*Instructions for the task*: Pictures in the listing should not be copied. Reproduce, word for word, each line from the one holding "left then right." through the final line.

*Information shown*:
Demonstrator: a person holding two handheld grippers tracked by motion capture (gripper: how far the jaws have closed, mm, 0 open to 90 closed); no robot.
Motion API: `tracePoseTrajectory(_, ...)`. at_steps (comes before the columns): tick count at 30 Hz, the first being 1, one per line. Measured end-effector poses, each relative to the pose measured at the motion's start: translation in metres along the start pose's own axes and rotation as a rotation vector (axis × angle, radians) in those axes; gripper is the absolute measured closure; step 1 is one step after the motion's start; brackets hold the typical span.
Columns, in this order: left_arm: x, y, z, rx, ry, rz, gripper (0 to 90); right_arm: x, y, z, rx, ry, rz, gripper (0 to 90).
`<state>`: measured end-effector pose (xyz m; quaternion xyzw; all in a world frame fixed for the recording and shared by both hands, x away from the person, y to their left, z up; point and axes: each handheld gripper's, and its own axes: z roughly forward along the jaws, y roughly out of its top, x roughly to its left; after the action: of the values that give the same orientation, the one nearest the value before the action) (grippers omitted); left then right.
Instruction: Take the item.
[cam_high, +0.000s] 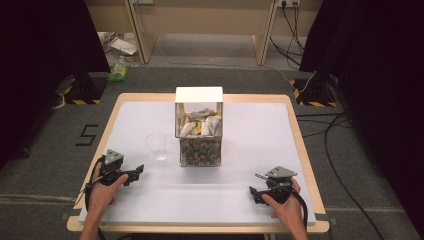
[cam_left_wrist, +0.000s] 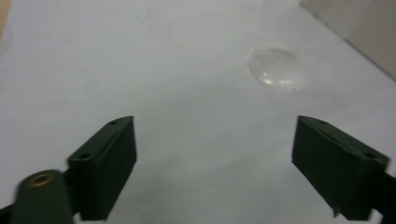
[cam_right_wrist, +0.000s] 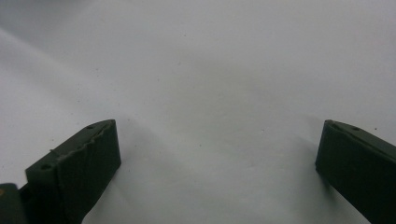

*Solution for this problem*:
`<state>`: measured end-effector pose (xyz m; quaternion xyzw; all in a world frame fixed for the recording and shared by both hands, x away from the person, y to their left, z up; point and axes: each handheld gripper's, and its own axes: z roughly forward along the jaws, y roughly out of its top, x roughly to its left; after the action: of the values that give the same orientation, the one nearest the value before the action) (grippers omitted); left then right.
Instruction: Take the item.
[cam_high, +0.000s] 
[cam_left_wrist, +0.000s] 
[cam_right_wrist, +0.000s] 

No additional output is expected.